Task requirements
Everything from the line that contains "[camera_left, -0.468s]" to the final line of the data, both ends included, must be set down exactly, apart from the pictures.

BEGIN Data extract

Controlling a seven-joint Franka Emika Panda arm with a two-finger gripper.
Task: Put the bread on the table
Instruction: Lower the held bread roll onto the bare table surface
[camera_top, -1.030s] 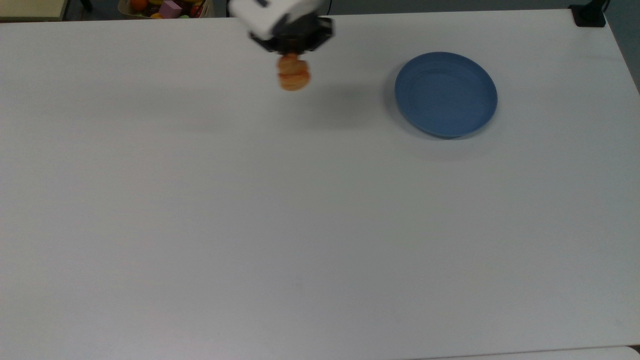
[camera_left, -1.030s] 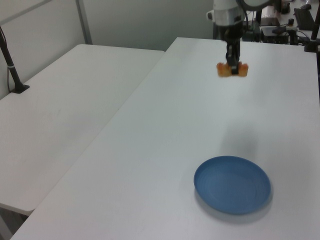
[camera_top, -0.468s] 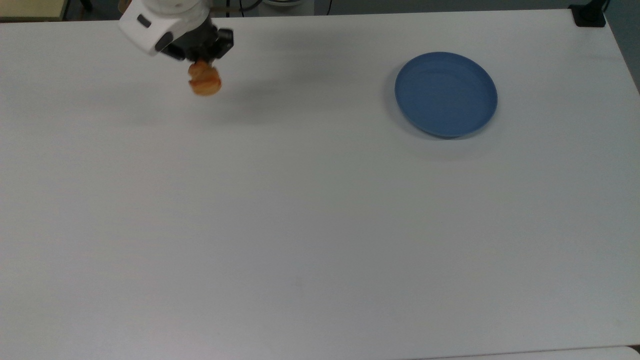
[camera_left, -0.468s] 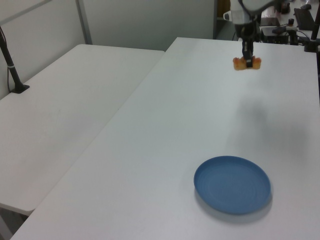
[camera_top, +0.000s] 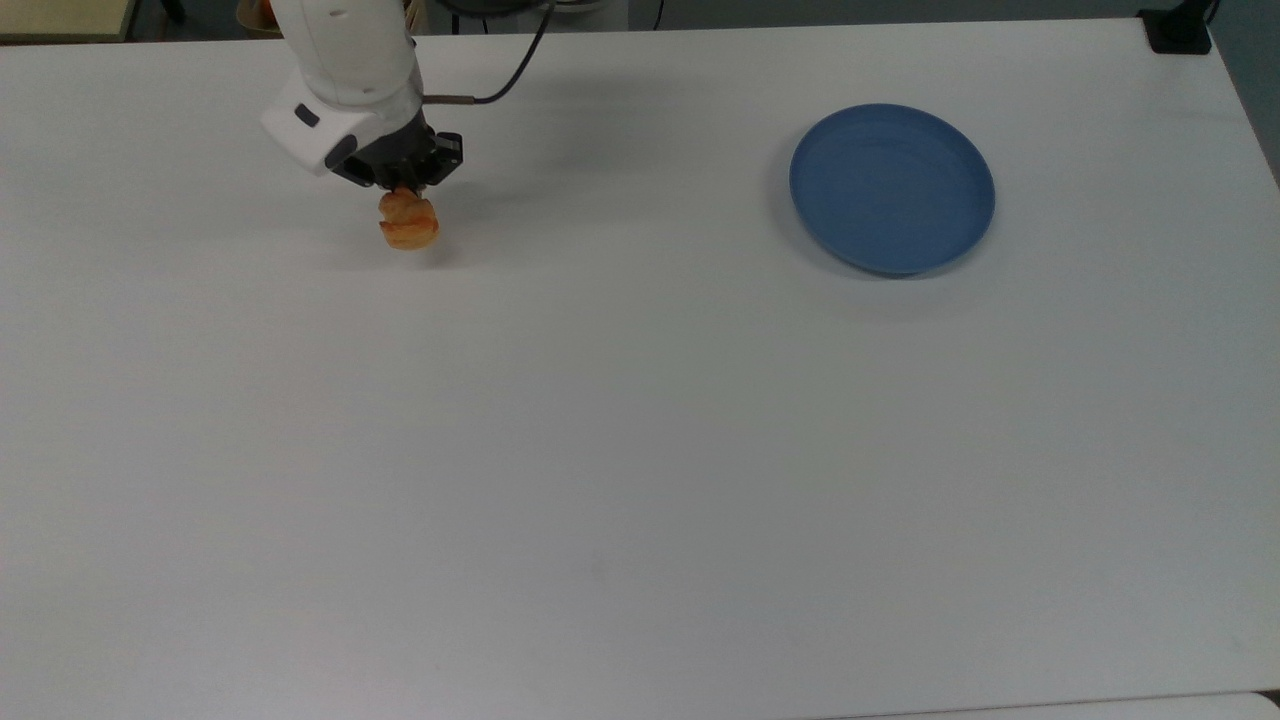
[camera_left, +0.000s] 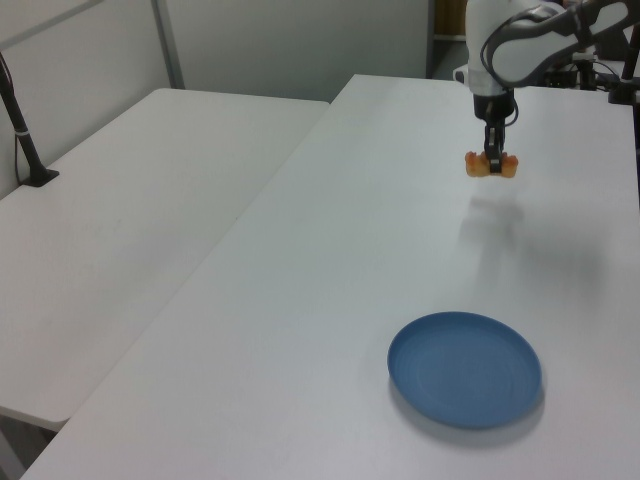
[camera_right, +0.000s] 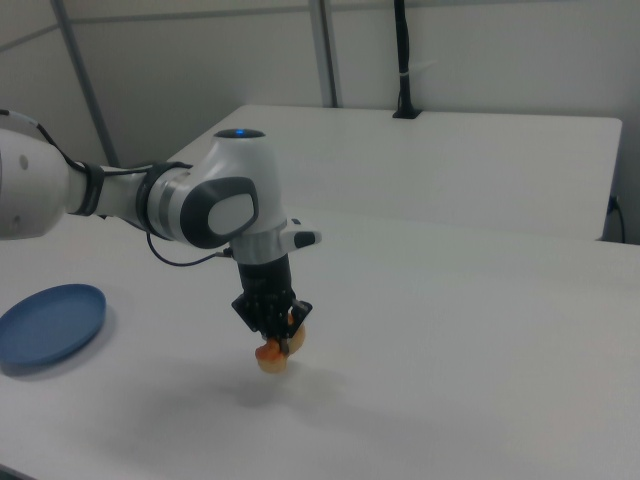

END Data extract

Answer box
[camera_left, -0.468s] 
[camera_top, +0.000s] 
[camera_left, +0.000s] 
[camera_right, +0.000s] 

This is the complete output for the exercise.